◆ WHAT THE EXERCISE ASKS
Retype the listing below, keeping every line the same.

◆ DATA LISTING
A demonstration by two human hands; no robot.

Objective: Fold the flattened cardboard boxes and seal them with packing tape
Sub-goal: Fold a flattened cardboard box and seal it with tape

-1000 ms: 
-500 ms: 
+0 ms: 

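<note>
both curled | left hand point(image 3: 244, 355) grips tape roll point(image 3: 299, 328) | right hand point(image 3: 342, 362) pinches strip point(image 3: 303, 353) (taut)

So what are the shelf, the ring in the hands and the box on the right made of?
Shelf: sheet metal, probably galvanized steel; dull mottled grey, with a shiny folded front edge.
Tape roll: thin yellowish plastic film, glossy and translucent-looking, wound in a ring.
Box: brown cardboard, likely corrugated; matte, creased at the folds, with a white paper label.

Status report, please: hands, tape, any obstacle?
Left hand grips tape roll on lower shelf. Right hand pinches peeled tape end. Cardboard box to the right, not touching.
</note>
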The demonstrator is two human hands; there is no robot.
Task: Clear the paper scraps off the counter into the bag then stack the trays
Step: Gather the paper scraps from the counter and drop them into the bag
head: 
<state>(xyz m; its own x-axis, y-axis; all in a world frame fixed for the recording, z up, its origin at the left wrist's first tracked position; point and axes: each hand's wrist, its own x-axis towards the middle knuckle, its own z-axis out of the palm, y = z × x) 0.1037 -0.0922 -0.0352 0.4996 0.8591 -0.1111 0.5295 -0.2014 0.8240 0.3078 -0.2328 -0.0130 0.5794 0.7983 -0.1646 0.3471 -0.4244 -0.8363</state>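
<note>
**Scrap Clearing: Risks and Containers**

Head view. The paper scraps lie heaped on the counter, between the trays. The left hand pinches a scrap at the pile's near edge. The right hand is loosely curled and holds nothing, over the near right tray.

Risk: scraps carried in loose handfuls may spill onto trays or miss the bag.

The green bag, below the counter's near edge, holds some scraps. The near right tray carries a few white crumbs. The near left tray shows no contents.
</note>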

◆ WRITTEN RESPONSE
A demonstration by two human hands; no robot.

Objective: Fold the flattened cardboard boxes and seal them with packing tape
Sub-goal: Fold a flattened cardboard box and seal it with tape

-1000 ms: 
-500 ms: 
+0 ms: 

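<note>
both curled | left hand point(image 3: 244, 355) grips tape roll point(image 3: 299, 328) | right hand point(image 3: 342, 362) pinches strip point(image 3: 303, 353) (taut)

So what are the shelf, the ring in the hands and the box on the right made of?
Shelf: sheet metal, probably galvanized steel; dull mottled grey, with a shiny folded front edge.
Tape roll: thin yellowish plastic film, glossy and translucent-looking, wound in a ring.
Box: brown cardboard, likely corrugated; matte, creased at the folds, with a white paper label.

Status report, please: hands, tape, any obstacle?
Left hand grips tape roll on lower shelf. Right hand pinches peeled tape end. Cardboard box to the right, not touching.
</note>
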The demonstrator is two human hands; there is no robot.
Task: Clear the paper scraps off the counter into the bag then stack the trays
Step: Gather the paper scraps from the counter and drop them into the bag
head: 
<state>(xyz m; its own x-axis, y-axis; all in a world frame fixed for the recording, z up, its origin at the left wrist's first tracked position; point and axes: each hand's wrist, its own x-axis towards the middle knuckle, its own z-axis out of the palm, y = z × x) 0.1037 -0.0922 -0.0352 0.4996 0.8591 -0.1111 0.5295 -0.2014 0.8240 0.3078 -0.2328 -0.0130 0.5794 0.7983 -0.1646 0.3471 -0.4244 -0.8363</state>
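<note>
**Scrap Clearing: Risks and Containers**

Head view. The paper scraps lie heaped on the counter, between the trays. The left hand pinches a scrap at the pile's near edge. The right hand is loosely curled and holds nothing, over the near right tray.

Risk: scraps carried in loose handfuls may spill onto trays or miss the bag.

The green bag, below the counter's near edge, holds some scraps. The near right tray carries a few white crumbs. The near left tray shows no contents.
</note>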

No further output is needed here.